• [Data to use]:
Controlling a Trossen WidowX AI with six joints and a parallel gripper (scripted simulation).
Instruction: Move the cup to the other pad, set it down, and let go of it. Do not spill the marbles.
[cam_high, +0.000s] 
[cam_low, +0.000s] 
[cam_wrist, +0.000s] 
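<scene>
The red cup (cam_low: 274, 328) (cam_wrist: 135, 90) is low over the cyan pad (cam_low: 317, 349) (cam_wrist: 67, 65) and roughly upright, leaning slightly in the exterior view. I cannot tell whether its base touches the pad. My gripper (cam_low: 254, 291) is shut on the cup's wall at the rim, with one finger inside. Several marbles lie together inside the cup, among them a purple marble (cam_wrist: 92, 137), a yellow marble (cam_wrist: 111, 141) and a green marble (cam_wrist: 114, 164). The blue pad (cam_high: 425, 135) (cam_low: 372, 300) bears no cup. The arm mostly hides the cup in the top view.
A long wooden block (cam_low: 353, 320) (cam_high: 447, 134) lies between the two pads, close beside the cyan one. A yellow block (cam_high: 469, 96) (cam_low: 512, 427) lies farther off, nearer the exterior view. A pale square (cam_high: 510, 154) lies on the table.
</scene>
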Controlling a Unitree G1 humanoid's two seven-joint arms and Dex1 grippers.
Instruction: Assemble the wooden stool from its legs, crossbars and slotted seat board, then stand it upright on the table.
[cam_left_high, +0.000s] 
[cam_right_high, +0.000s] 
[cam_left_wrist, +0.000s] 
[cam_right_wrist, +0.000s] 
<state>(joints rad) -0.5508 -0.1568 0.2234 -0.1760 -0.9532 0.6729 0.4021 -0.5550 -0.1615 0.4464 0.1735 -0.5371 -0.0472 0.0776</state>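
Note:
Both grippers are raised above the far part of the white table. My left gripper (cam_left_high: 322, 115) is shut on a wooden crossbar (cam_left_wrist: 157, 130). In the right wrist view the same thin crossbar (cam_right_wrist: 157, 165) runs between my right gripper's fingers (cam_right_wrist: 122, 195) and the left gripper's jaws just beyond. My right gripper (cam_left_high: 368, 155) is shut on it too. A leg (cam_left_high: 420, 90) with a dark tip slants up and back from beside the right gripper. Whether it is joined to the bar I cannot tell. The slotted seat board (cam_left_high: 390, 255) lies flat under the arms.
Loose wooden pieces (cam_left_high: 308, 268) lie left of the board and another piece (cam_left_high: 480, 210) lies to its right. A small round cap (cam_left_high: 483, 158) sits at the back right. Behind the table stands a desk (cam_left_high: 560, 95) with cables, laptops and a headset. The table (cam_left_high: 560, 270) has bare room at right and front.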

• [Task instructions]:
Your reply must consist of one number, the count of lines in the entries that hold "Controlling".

• [Solution for this task]:
2